Assemblée générale de l’Unamab ce jour : La ministre Gbèdo passe à la barre des magistrats

Publié le par L'informateur

Les magistrats tiennent, aujourd’hui, une Assemblée générale  à Cotonou. Ils vont décider du sort de la ministre de la justice Marie Elise Gbèdo qui, selon eux, les a outragés sans commune mesure.

«Soit, la ministre Marie Elise Gbèdo nous présente des excuses publiques, soit, elle démissionne de son poste, soit, on bloque l’appareil judiciaire», a martelé un magistrat.  Ce sont les schémas qu’envisagent les hommes de toges rouges et noires. Ils  entendent apporter des répliques à la taille de la «provocation» de la garde des sceaux.  Le président de l’Union nationale des magistrats du Bénin (Unamab) Onésime Madodé et les siens  vont prendre de grandes décisions allant dans le sens du magistrat en question.

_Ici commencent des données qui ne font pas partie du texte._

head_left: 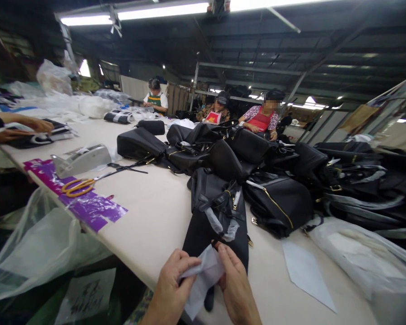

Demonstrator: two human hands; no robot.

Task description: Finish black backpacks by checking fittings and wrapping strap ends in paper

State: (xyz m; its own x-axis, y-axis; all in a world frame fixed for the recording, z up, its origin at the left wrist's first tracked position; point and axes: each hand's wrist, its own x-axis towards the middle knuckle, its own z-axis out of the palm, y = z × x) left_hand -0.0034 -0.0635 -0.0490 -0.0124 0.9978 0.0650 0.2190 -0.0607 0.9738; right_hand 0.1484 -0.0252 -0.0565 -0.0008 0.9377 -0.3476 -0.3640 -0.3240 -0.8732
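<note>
My left hand (172, 282) and my right hand (236, 284) are at the near table edge, both closed on a sheet of thin white paper (203, 279) that hangs crumpled between them. Directly beyond the hands lies a black bag (219, 212) flat on the pale table (155, 216), with plastic wrap around its strap. The right fingertips are close to the bag's near end.
A heap of black bags (291, 176) covers the table's far and right side. Orange-handled scissors (79, 186) lie on purple tape at left, by a grey tape dispenser (81, 159). A white paper sheet (304, 271) and clear plastic bags (358, 253) lie right. Other people sit beyond; another person's hands (23, 128) rest at left.
</note>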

En effet, la maison justice est en feu.  La garde des sceaux est sur la braise. Les magistrats sont prêts en découdre avec la ministre Marie Elise Gbèdo. Les gaffes de la ministre constituent le menu de cette assemblée générale de l’Unamab. Ces hommes de toges rouges et noires vont faire le procès de la dame de fer. Un tel procès est préjudiciable à la fonction ministérielle de Marie Elise Gbèdo.

Mais qu’est-ce qui fâche les magistrats ? Les dernières mutations à la tête des tribunaux font grands bruits dans la maison justice. Ces affectations n’ont pas reçu un écho favorable au sein de l’Unamab. Les hommes de toges rouges et noires qualifient ces bouleversements d’arbitraires. Ils trouvent que la garde des sceaux Marie Elise Gbèdo a opéré des choix à la tête du client.

On n’a pas fini avec ces affectations à polémiques quand Marie Elise Gbèdo commet d’autres gaffes. La ministre a entrainé ses collaborateurs dans la boue. «Je gère des magistrats corrompus», a-t-elle déclaré lors de la journée de la lutte contre la corruption. Une déclaration qui a piqué au vif cette corporation indexée. Les propos de la ministre de la justice sont excessifs, indécents, inconvenants et provocateurs, estime le président de l’Unamab Onésine Madodé.

Les magistrats ont demandé, en tout cas, à Marie Elise Gbèdo d’apporter les preuves de ses allégations «outrageantes». La ministre est appelée à publier le nombre de magistrats en fonction, le nombre de plaintes enregistrées contre eux, le nombre de plaintes non avérées et le nombre de plaintes ayant fait l’objet de poursuite disciplinaire devant le Conseil supérieur de la magistrature.